| Aim of the exercise |
Only lines containing "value" are wanted from the data below. Copy those lines.

| Data for this task |
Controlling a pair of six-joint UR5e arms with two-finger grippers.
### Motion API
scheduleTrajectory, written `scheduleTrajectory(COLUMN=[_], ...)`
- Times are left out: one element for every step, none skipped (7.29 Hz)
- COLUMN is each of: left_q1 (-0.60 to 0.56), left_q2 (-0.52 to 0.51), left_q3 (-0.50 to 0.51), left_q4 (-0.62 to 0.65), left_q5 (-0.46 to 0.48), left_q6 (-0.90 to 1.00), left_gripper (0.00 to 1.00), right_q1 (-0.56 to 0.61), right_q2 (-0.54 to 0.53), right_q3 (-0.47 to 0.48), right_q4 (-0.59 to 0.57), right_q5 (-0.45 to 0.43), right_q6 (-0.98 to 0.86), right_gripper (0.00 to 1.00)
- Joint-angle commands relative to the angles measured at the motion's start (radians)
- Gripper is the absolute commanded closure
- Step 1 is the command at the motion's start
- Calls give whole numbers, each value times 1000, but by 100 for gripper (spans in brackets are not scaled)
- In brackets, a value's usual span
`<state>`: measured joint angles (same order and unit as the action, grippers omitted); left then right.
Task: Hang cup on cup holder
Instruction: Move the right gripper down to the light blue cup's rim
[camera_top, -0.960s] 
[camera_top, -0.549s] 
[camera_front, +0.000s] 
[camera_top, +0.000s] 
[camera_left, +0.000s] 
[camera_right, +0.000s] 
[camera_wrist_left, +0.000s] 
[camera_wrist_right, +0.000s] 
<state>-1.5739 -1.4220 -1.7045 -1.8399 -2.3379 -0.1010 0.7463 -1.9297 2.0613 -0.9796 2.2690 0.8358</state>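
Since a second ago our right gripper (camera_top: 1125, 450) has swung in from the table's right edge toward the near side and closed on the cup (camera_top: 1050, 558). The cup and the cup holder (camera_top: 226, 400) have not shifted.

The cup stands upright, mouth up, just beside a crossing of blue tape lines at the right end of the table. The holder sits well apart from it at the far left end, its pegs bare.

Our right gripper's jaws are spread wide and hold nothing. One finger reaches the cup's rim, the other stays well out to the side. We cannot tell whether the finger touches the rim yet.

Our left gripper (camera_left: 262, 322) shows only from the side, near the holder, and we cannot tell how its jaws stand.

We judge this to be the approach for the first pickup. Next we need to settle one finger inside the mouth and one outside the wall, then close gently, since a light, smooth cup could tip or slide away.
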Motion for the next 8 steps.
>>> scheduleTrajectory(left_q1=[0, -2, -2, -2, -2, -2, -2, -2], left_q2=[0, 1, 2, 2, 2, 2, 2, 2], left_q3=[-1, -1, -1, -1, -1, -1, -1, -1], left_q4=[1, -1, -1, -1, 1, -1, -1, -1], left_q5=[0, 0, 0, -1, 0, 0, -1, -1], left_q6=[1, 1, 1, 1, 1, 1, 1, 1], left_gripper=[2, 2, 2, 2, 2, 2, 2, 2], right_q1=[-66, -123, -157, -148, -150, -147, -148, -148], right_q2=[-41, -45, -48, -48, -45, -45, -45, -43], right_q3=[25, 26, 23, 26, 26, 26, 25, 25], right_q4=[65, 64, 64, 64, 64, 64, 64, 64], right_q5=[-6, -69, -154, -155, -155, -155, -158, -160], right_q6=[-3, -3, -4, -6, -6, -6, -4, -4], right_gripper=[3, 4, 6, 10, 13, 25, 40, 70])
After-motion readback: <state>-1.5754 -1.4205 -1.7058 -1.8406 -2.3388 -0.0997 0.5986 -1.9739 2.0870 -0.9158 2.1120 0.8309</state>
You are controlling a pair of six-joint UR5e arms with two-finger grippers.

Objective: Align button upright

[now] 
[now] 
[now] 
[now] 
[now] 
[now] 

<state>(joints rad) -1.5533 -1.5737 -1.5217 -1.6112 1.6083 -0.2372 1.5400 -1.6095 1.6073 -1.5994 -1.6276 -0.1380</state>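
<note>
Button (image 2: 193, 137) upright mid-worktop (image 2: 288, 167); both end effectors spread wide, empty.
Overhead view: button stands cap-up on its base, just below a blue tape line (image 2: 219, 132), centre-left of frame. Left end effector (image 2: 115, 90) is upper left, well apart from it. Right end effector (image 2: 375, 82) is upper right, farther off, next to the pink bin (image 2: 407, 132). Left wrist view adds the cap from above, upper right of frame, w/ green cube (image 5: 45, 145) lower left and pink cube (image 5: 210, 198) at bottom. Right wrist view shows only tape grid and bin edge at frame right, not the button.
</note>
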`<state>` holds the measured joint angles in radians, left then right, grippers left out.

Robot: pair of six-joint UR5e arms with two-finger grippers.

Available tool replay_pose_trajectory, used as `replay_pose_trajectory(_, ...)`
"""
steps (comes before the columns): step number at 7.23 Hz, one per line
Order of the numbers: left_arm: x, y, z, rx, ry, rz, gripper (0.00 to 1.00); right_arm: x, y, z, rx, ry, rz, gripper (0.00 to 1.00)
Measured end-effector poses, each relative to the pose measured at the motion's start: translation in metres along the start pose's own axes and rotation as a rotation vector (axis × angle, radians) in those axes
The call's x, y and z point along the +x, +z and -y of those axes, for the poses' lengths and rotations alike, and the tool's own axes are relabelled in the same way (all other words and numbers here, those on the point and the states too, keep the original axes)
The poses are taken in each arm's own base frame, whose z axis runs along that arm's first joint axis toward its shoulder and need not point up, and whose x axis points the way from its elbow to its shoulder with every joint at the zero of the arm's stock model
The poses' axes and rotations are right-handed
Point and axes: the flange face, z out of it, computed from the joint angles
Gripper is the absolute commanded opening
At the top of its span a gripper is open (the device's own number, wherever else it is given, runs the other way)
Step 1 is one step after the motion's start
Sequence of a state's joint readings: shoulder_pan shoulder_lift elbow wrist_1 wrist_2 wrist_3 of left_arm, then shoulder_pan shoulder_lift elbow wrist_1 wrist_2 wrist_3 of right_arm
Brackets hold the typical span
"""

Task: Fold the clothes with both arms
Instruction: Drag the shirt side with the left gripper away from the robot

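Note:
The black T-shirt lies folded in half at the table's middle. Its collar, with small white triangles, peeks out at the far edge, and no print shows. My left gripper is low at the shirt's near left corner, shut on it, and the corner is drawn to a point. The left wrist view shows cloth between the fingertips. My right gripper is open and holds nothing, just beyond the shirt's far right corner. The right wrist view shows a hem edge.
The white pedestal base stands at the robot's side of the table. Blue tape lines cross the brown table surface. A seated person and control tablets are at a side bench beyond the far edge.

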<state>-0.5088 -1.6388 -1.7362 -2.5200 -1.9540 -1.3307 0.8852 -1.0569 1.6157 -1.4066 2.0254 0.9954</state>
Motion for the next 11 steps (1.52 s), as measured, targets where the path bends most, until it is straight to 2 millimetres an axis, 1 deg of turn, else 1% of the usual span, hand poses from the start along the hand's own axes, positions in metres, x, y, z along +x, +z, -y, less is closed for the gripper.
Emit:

| Reply |
- Calls give whole numbers, each value times 1000, but by 100 for gripper (spans in brackets are not scaled)
- In brackets, a value's usual span

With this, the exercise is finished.